The attempt to create gender diversity must go beyond company boards and extend across the workforce if the representation of women across corporate India is to improve, women directors said. It may not be quite as easy as a Sebi order.
 
The larger problem is that many women drop out of the workforce. When it comes to women in middle management—and in the workforce at large—India occupies one of the lowest rungs among Asian countries.
 
At the entry level, women account for 29% of the workforce, but this drops to 9% at the mid-to-senior management level, according to a 2012 report from consultancy McKinsey and Co. At the level of Indian chief executive officers, less than 1% are women, said the report.
 
“I would like to see more female representation coming in at not just the top-management level, but also the middle-management level,” said Falguni Nayar, a director on the board of cement maker ACC Ltd.
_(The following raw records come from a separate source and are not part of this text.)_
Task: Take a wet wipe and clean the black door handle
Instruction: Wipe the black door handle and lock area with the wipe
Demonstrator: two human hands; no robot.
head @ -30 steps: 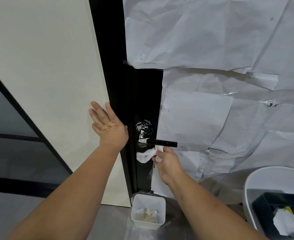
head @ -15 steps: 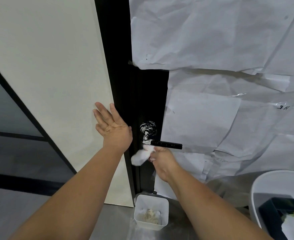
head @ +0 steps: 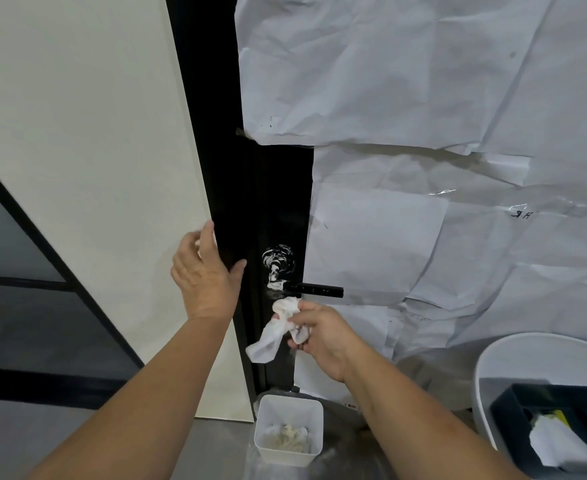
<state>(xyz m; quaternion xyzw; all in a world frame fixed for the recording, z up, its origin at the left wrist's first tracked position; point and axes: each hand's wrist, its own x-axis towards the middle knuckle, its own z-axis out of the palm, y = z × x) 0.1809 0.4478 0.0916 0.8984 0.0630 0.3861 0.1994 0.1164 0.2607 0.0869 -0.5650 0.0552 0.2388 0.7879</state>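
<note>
Head view: right hand pinches a crumpled wet wipe just below the black door handle (white smears at its base). Left hand, fingers loosely spread, presses the door edge.

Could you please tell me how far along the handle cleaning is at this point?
Done: a wipe is taken, gripped in the right hand. In hand: it sits just below the handle, not touching; the left hand braces the door edge. Left: white smears remain at the handle's base and above it.
</note>
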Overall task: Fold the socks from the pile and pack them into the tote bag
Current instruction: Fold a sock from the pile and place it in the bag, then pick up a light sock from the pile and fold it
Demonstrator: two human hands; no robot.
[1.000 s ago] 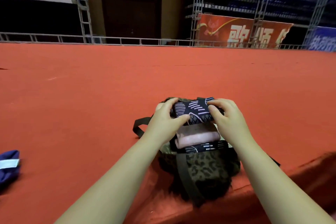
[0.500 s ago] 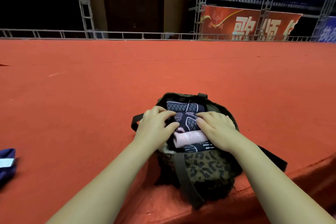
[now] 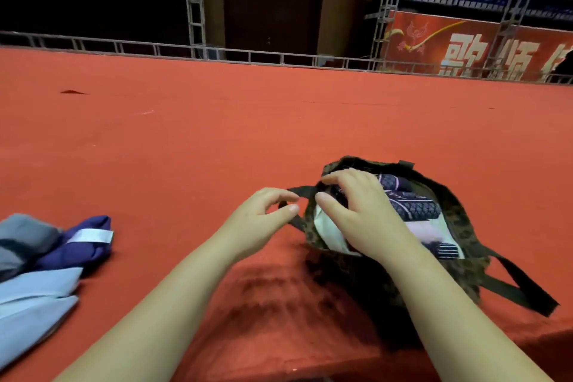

Nayar has spent nearly two decades with Kotak Investment Banking and is the founder and CEO of Nykaa.com, a personal care website.
 
The prime reasons Indian women tend to drop out between entry and mid-management is marriage and children, said Shroff. “Each company needs to address issues that hamper the process for a female employee to re-join and start a second stint, at every level of management,” she said.
 
The double burden of a job and family is often too much for women to bear, especially since most Indian men do not help at home, as various studies have shown.
 
Ensuring diversity through the ranks is the real issue, said Shriram Subramanian, founder and managing director of InGovern Research Services. “Else it becomes a tick box activity due to a regulatory push,” he said. That cannot happen unless companies realize the business case for increasing women in the workplace—studies have shown that India’s gross domestic product could be higher if more women work.
India’s female labour participation rate is 35%, one of the world’s lowest, said the McKinsey report.
 
“If there were enough women coming through the ranks, the quota (of one director) may become redundant,” said Sethi.